National MP Maurice Williamson has become an unlikely gay icon following his speech at the final reading of the same-sex marriage bill.
On Wednesday night Mr Williamson delivered a masterclass in the use of humour as a weapon, introducing New Zealand – and the world – to memorable phrases like "the gay onslaught" and "most enormous big gay rainbow" as he dismantled arguments against the bill, which passed into law by a comfortable margin.
The speech, barely four minutes long, has been viewed hundreds of thousands of times on sites like YouTube, the Huffington Post and Gawker, and has Mr Williamson worried about how he's going to follow it up.

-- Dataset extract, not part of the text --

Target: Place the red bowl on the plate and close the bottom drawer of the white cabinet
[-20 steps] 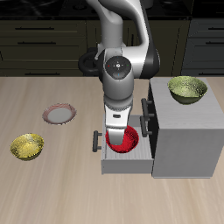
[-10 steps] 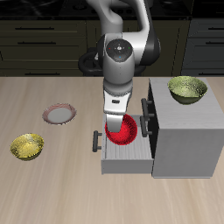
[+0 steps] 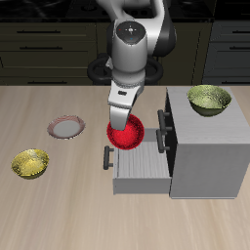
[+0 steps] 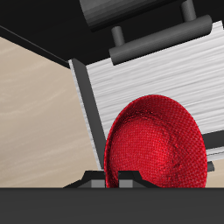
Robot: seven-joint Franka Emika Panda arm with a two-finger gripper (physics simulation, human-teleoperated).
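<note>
Red bowl gripped by fingers, above open bottom drawer

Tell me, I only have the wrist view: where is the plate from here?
Observer: The plate sits on the table, across from the open bottom drawer, away from the white cabinet.
Operator: Anything on it?
Observer: No, it is bare; a yellow-green bowl sits nearer the table's front edge.
Operator: Is the red bowl out of the drawer?
Observer: Yes. The gripper holds the red bowl above the drawer's back part.
</note>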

"I feel a little bit like 'Gangnam Style' now – what am I going to do for an encore?" he said on Firstline this morning.
"I can hardly tweet, 'There's a meeting at the Howick Community Board this Friday night,' and get the same response."
The veteran MP, who has held the Pakuranga seat for National since 1987, says he's had offers to go on big US talk shows like The Ellen DeGeneres Show, but unfortunately the rules say he can't.
"They want to pay for me to go, and ministers are not allowed to have anyone pay for you, so I can't go."
Mr Williamson seems to be enjoying his moment in the spotlight, though he says some of the coverage has "gone a bit far".
"One of the newspapers in New York claimed I was one of New Zealand's only openly gay MPs," he laughs.
"That's not quite true – my wife wanted to know whether the New York Times knew something more than I did."
No one could have predicted Mr Williamson would be the breakout star of the gay marriage debate, but he says he's been on the liberal side of every vote since he became an MP.
"I voted for weekend trading… there was a huge battle in Parliament when we were going to open shops on the weekend. It was claimed to be the end of our society as we know it, some of the church groups had marches in the streets," he says.
"I voted for prostitution reform, wine in supermarkets. I might be quite a strong right-winger when it comes to economics, but I'm very liberal on the social policy side."
He was shocked by some of the "real nasty" correspondence he received from the public after voting for the bill in its earlier readings.
"What I found about the word 'Christian' is that some people who profess to be Christian are the least Christian there are, in terms of their attitude… To be threatened to burn in the furnaces of hell for eternity, it doesn't cut it with me. It just doesn't work. I don't know why in the year 2013 anyone would resort to that.
"When people say, 'We'll never vote for you again,' well that's your call. Actually it doesn't effect people's vote – I've had that over and over again, still get the same vote every election, it doesn't matter."
For Mr Williamson, gay marriage is no big deal.
"Let's face it, it's really quite trivial. All we're saying is that if two people love each other, why don't we let them recognise that with some sort of formal document? That's all we're doing. We're not declaring nuclear war on some foreign state or wiping out our agricultural sector.
"But you would think when you listen to some of the ardent opponents that this is the end of the world."
Highlights from Maurice Williamson's speech
"We are really struggling to know what the gay onslaught will look like. We don't know if it'll come down the Pakuranga highway as a series of troops, or whether it'll be a gas that flows in over the electorate and locks us all in. I also had a Catholic priest tell me that I was supporting an 'unnatural act'. I found that quite interesting coming from someone who's taken an oath of celibacy for his whole life."
"One of the messages I had was that this bill was the cause of our drought. Well, if any of you follow my Twitter account, you will see that in the Pakuranga electorate this morning, it was pouring with rain – we have the most enormous big gay rainbow across my electorate. It has to be a sign."
"I also received a letter telling me I would burn in the fires of hell for eternity, and that was a bad mistake because I've got a degree in physics. I used the thermodynamic laws of physics – I put in my body weight and my humidity and so on. I assumed the furnace to be at 5000 degrees, and I will last for just on 2.1 seconds. It's hardly eternity."
"I give you a watertight, guaranteed promise: the sun will still rise tomorrow. Your teenage daughter will still argue back with you as if she knows everything. Your mortgage will not grow. You will not have skin diseases, or rashes, or toads in your bed. The world will just carry on. So don't make this into a big deal."